DIRECTIONS: Pictures should be left out while the data beneath this task is written out word for word.
....
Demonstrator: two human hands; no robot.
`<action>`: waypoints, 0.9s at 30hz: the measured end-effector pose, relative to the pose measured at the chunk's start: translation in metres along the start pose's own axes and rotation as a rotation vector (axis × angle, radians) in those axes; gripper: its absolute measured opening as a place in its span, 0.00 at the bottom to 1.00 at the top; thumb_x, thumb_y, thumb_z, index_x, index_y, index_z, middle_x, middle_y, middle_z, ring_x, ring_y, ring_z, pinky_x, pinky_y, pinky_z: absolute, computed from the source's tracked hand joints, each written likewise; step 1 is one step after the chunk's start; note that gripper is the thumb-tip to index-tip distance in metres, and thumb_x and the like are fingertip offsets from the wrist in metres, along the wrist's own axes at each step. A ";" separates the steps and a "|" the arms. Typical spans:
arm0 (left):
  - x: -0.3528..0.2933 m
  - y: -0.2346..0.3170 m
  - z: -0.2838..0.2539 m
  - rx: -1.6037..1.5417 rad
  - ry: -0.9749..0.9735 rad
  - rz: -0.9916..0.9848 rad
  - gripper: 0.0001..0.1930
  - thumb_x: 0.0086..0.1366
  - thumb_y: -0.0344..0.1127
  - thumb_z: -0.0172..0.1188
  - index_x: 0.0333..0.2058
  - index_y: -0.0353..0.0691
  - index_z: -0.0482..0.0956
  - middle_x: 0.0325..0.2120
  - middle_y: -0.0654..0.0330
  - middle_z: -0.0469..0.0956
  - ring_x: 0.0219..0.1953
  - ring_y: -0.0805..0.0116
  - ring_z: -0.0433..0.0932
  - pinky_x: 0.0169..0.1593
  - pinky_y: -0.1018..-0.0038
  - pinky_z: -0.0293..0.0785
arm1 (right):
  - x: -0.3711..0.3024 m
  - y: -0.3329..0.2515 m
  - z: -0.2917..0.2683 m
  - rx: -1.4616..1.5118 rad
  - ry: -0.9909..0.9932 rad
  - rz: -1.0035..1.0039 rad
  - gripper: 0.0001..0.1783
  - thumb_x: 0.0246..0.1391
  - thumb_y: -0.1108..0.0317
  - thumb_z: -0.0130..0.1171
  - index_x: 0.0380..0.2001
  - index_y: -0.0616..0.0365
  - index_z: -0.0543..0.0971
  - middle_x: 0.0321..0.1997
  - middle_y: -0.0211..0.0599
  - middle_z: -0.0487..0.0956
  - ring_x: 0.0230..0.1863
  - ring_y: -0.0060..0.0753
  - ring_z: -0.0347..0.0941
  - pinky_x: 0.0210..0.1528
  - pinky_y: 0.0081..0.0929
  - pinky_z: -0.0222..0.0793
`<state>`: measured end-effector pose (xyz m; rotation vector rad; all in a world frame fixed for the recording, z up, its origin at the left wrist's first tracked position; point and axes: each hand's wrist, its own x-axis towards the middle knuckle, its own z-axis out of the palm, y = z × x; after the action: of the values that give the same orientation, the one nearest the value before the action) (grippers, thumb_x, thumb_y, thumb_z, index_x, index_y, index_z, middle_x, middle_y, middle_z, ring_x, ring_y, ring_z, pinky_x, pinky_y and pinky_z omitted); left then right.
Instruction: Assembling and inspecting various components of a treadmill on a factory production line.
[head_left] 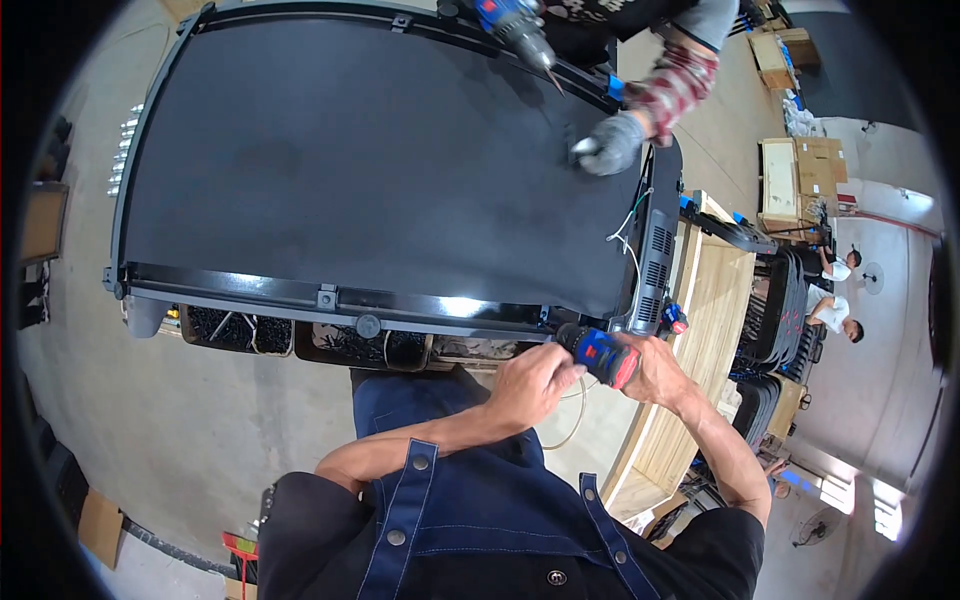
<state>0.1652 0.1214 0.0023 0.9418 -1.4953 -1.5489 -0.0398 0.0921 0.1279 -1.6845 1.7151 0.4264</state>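
Note:
My right hand [658,371] is closed around a blue, black and red cordless drill [598,355] at the near right corner of a treadmill base. The drill's front end points toward the dark side rail [440,305]; its tip is hard to make out. Close by the front of the drill is my left hand [535,385], its thumb and fingers pinched together. Whatever they hold is hidden. A wide black belt [370,150] covers the middle of the base. White and green wires [628,228] lie at its right end, beside a vented grey cover [655,262].
Across the base, a co-worker's gloved hand [612,145] hovers over the belt, near another drill [518,35]. Bins of dark hardware [240,330] stand below the near rail. A wooden crate [715,300] and a small blue-red tool [673,319] are at the right.

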 end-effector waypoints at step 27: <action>0.033 0.032 -0.020 0.223 0.197 0.563 0.28 0.52 0.43 0.73 0.51 0.39 0.77 0.45 0.54 0.79 0.48 0.52 0.79 0.52 0.58 0.74 | -0.016 -0.011 0.011 -0.028 0.148 -0.146 0.24 0.38 0.75 0.62 0.45 0.56 0.80 0.33 0.53 0.82 0.38 0.61 0.79 0.38 0.50 0.75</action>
<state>0.1707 0.0828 0.0341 0.6857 -1.6305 -0.8772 -0.0276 0.1102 0.1327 -1.8873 1.6819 0.2650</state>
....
ANSWER BELOW:
Demonstrator: two human hands; no robot.
`<action>`: waypoints, 0.9s at 30hz: the measured end-effector pose, relative to the pose measured at the chunk's start: translation in metres along the start pose's own axes and rotation as a rotation vector (axis × angle, radians) in those axes; gripper: its absolute measured opening as a place in its span, 0.00 at the bottom to 1.00 at the top; thumb_x, thumb_y, thumb_z, index_x, index_y, index_z, middle_x, middle_y, middle_z, ring_x, ring_y, ring_z, pinky_x, pinky_y, pinky_z: absolute, computed from the source's tracked hand joints, each written likewise; step 1 is one step after the chunk's start; note that gripper is the thumb-tip to index-tip distance in metres, and thumb_x and the like are fingertip offsets from the wrist in metres, along the wrist's own axes at each step. A ";" separates the steps and a "|" the arms. Typical spans:
arm0 (left):
  - x: -0.3528..0.2933 m
  - y: -0.2346..0.3170 m
  - z: -0.2838..0.2539 m
  - rx: -1.6037..1.5417 rad
  - ry: -0.9749..0.9735 rad
  - rz: -0.9916..0.9848 rad
  - gripper: 0.0001..0.1930
  - thumb_x: 0.0086..0.1366
  - thumb_y: -0.0344..0.1127
  - thumb_z: -0.0172..0.1188
  - index_x: 0.0333..0.2058
  - index_y: -0.0353..0.0691
  - index_z: -0.0482..0.0956
  - middle_x: 0.0325..0.2120
  - middle_y: -0.0654..0.0330
  - middle_z: -0.0469..0.0956
  - ring_x: 0.0219..0.1953
  - ring_y: -0.0805..0.0116
  - ring_z: -0.0433..0.0932
  - pinky_x: 0.0169..0.1593
  - pinky_y: -0.1018..-0.0038
  - pinky_z: -0.0293..0.0785
arm1 (right):
  - x: -0.3711..0.3024 m
  - y: -0.3329..0.2515 m
  - z: -0.2917..0.2683 m
  - rx: -1.4616..1.5118 rad
  - ry: -0.9909..0.9932 rad
  - rz: -1.0035..1.0039 rad
  - gripper: 0.0001..0.1783
  - thumb_x: 0.0246..0.1391
  - thumb_y: -0.1108..0.0317
  - thumb_z: -0.0130..0.1171
  - index_x: 0.0380..0.2001
  - index_y: -0.0616..0.0365
  - index_z: -0.0543..0.0971
  - middle_x: 0.0321..0.1997
  - middle_y: -0.0211..0.0599
  - middle_z: -0.0487..0.0956
  - ring_x: 0.0230..0.1863
  - ring_y: -0.0060..0.0753
  - ring_z: -0.0347..0.0941
  - pinky_x: 0.0210..0.1528
  - pinky_y: 0.0081..0.0929
  - pinky_z: -0.0222..0.0793
`<state>`: measured end-effector pose (xyz m; rotation vector rad; all in a world frame fixed for the recording, z up, its origin at the left wrist's first tracked position; point and axes: each hand's wrist, its own x-axis towards the middle knuckle, its own z-axis out of the palm, y = z × x; after the action: of the values that give the same orientation, the one nearest the value before the action) (grippers, thumb_x, thumb_y, thumb_z, index_x, index_y, index_z, middle_x, middle_y, middle_z, ring_x, ring_y, ring_z, pinky_x, pinky_y and pinky_z omitted); left then right.
Instruction: Assembling and inspecting various components of a treadmill on a factory production line.
[head_left] 
<state>0.1652 0.1214 0.0023 0.9418 -1.4953 -1.5489 -0.0398 0.0921 0.1279 -1.6845 1.7151 0.4264</state>
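Note:
My right hand [658,371] is closed around a blue, black and red cordless drill [598,355] at the near right corner of a treadmill base. The drill's front end points toward the dark side rail [440,305]; its tip is hard to make out. Close by the front of the drill is my left hand [535,385], its thumb and fingers pinched together. Whatever they hold is hidden. A wide black belt [370,150] covers the middle of the base. White and green wires [628,228] lie at its right end, beside a vented grey cover [655,262].
Across the base, a co-worker's gloved hand [612,145] hovers over the belt, near another drill [518,35]. Bins of dark hardware [240,330] stand below the near rail. A wooden crate [715,300] and a small blue-red tool [673,319] are at the right.
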
 end-effector waypoints at step 27: <action>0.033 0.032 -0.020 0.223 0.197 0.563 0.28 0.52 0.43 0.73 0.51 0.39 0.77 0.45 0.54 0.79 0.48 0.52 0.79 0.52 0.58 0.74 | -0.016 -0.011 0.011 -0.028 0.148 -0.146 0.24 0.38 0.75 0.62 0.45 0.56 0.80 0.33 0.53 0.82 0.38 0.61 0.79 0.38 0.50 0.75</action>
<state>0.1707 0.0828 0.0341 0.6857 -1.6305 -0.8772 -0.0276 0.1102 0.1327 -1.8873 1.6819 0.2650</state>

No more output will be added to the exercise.